Available data section start
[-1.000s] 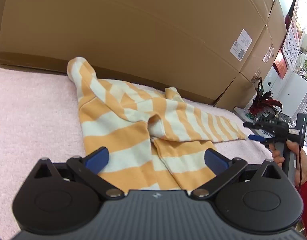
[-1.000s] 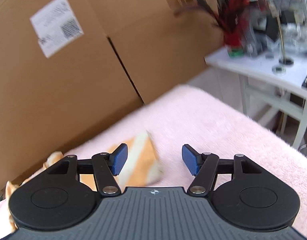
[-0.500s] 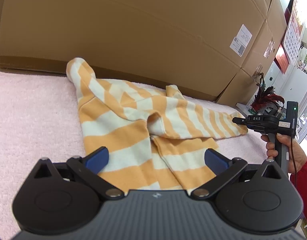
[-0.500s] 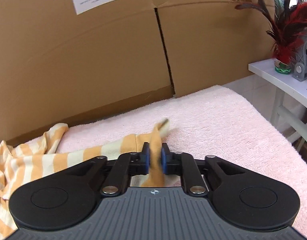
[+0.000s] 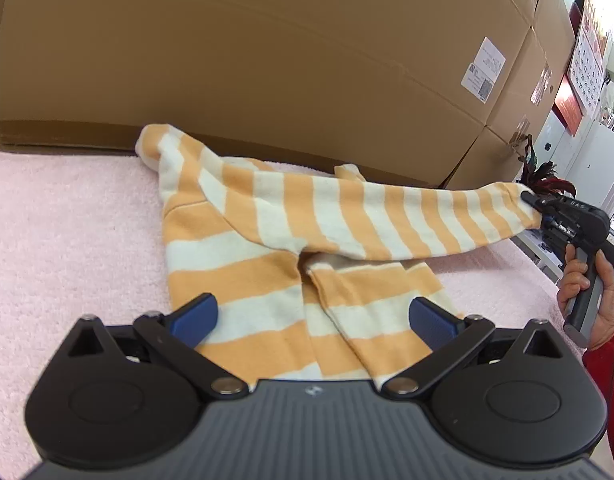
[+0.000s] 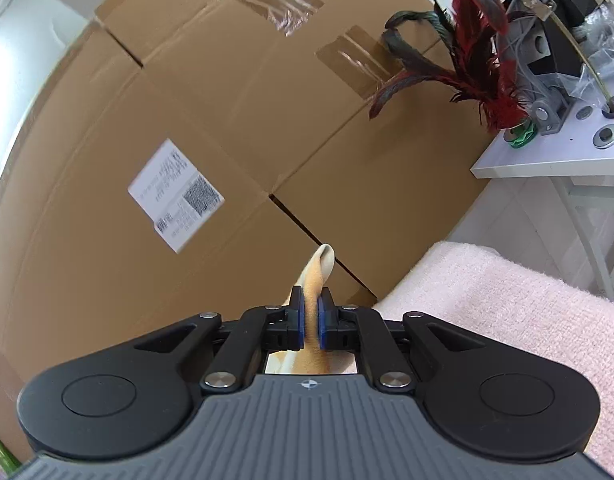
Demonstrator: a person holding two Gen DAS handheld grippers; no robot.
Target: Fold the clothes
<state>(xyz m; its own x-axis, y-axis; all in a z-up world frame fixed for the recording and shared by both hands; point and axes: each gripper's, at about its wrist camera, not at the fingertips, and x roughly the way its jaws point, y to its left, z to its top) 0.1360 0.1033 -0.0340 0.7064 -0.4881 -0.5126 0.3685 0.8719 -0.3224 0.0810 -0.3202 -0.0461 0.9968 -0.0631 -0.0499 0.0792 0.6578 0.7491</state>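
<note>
Now the striped sleeve [image 5: 407, 216] is lifted off the pink blanket [image 5: 67, 216], pinched tight in the right claw [image 6: 311, 320] toward 3 o'clock. Left claw [image 5: 313, 316] hangs wide above the shirt. Big brown boxes [image 5: 267, 60] stand behind at 12 o'clock.

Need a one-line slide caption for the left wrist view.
Right tool lifts the striped garment's sleeve while open left tool hovers over its body.

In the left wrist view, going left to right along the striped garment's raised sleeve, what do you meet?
Striped garment's hood end → raised sleeve → right gripper shut on the cuff → hand holding its handle.
</note>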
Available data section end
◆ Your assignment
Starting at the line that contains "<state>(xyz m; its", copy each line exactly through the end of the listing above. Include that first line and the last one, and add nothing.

◆ Answer for the task
<state>(xyz m; its own x-axis, y-axis; all in a z-up world frame fixed for the recording and shared by both hands; point and axes: each gripper's, at about its wrist camera, not at the fingertips, and x roughly the way its jaws point, y to its left, z to its top) 0.1360 0.1033 -0.0340 0.7064 -0.4881 -0.5126 0.3685 0.8719 -0.3224 0.0810 -0.3202 -0.0461 0.9968 -0.0631 -0.0499 0.0792 0.6578 0.7491</state>
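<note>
Now the striped sleeve [image 5: 407, 216] is lifted off the pink blanket [image 5: 67, 216], pinched tight in the right claw [image 6: 311, 320] toward 3 o'clock. Left claw [image 5: 313, 316] hangs wide above the shirt. Big brown boxes [image 5: 267, 60] stand behind at 12 o'clock.

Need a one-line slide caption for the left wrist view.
Right tool lifts the striped garment's sleeve while open left tool hovers over its body.

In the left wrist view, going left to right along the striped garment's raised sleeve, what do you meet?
Striped garment's hood end → raised sleeve → right gripper shut on the cuff → hand holding its handle.
</note>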

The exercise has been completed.